Vol. 78/No. 38 October 27, 2014
Bohemia/Antonio Pons |
Cuban volunteers for combat against Ebola trained rigorously for weeks at Pedro Kouri Tropical Medicine Institute (above) before heading to Sierra Leone and other parts of West Africa. |
The revolutionary Cuban government selected 461 doctors and nurses out of more than 15,000 volunteers to go to Sierra Leone, Liberia and Guinea-Conakry to save lives and fight the deadly epidemic. The first contingent of 165 arrived in Sierra Leone Oct. 2.
“The battle is here,” one Cuban health worker told the press when he stepped onto the tarmac.
At a welcoming ceremony with Sierra Leone President Ernest Koroma and other government officials, Cuban Ambassador Jorge Lefebre Nicolás said that the volunteers would stay “as long as it takes to contain the disease.”
Two days later an advance team arrived in Liberia to prepare the way for 50 Cuban doctors and nurses.
Cuba’s medical contingent fighting Ebola is far larger than that of any other country in the world.
The scope and decisive character of Cuba’s response stunned the big-business press in the U.S.
“Cuban Doctors at the Forefront of Ebola Battle in Africa,” a front-page headline in the Oct. 9 Wall Street Journal read. The United Nations “is calling for nations to dispatch doctors and nurses to West Africa, where thousands of lives are on the line,” the Journal said. “Few have heeded the call, but one country has responded in strength: Cuba.”
“In the Medical Response to Ebola, Cuba Is Punching Far Above Its Weight,” read a Washington Post headline Oct. 4.

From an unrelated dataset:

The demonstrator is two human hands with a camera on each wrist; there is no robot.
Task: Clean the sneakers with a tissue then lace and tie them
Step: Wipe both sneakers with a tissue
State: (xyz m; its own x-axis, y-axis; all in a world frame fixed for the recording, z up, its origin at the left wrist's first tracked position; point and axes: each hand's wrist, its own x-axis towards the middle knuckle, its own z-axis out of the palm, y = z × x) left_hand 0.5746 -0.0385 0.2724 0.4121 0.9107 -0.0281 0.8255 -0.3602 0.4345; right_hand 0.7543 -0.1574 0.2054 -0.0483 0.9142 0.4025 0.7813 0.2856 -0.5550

Cuba’s aid is the opposite of charity. The Cubans are motivated by a deep sense of solidarity that flows from the moral values of their revolution, which put workers and farmers in power. From the first days of the revolution that overthrew the U.S.-backed dictatorship of Fulgencio Batista in 1959, Cuban working people have prided themselves on a foreign policy guided by proletarian internationalism — from medical assistance to military aid for liberation movements around the world.
The fight against Ebola “is carried out under the principle that we don’t give what we have left over; we share what we have,” Cuba’s Public Health Minister Roberto Morales said at a Sept. 12 press conference in Geneva that announced Cuba’s plans.
4,000 Cuba volunteers in Africa
Even before the arrival of the reinforcements for the fight against Ebola, Cuba had more than 4,000 health workers in 32 African countries
The spread of Ebola in West Africa is largely a consequence of economic and social underdevelopment. Liberia has just 51 doctors for its 4.3 million people and one hospital bed for every five Ebola patients. Sierra Leone has just 120 doctors for 6 million people. Guinea-Conakry, with 1.2 million people, has 120 doctors.
The flood of Ebola cases has overwhelmed the existing hospitals and clinics, often paralyzing medical treatments for other diseases like cholera, malaria, tuberculosis and AIDS that are epidemic in sub-Saharan Africa.
Shortages of protective equipment and lack of proper sanitation and sewage disposal are widespread. And a combination of border closures, quarantines of working-class neighborhoods and the toll of the disease in agricultural areas has begun to cause food shortages. In Sierra Leone, the U.N. Food and Agriculture Organization estimates that up to 40 percent of farms in the areas hardest hit by Ebola have been abandoned.
While France-based Doctors Without Borders has some 250 international health workers in West Africa, governments with the greatest resources have sent very few medical personnel.
China has 23 health workers at an Ebola treatment ward and blood-testing lab in Liberia and says it will be sending 170 more. Japan is sending $40 million but no personnel. The French government is planning to operate a 50-bed clinic in Guinea staffed by 15 French medical workers. Washington is sending 4,000 soldiers to ostensibly build clinics, but no doctors or nurses to staff them. London is sending 750 people to build clinics in Liberia and Sierra Leone, but “it isn’t clear who will staff the clinics,” the Journal reported.
The number of new Ebola cases continues to increase exponentially, roughly doubling every three to four weeks. As of Oct. 8, the World Health Organization reports there were 8,399 cases of Ebola and more than 4,000 deaths since the outbreak began.
Meanwhile, U.S. investors are mulling over which stocks to buy and which to sell to cash in on the crisis. In Marketwatch.com Oct. 13, Nigam Arora warns that buying “Ebola stocks” in companies developing drugs to treat or prevent the disease are “a bad investment because even if there is a successful drug, after the initial stockpiling the market size is limited.” If investing in personal protection equipment, he says, stick with “well-recognized brand names.”
In a column by Fidel Castro published in the Oct. 7 issue of Granma, the Cuban revolutionary leader said “the heroic action of the army of white coats will occupy one of the highest places of honor.”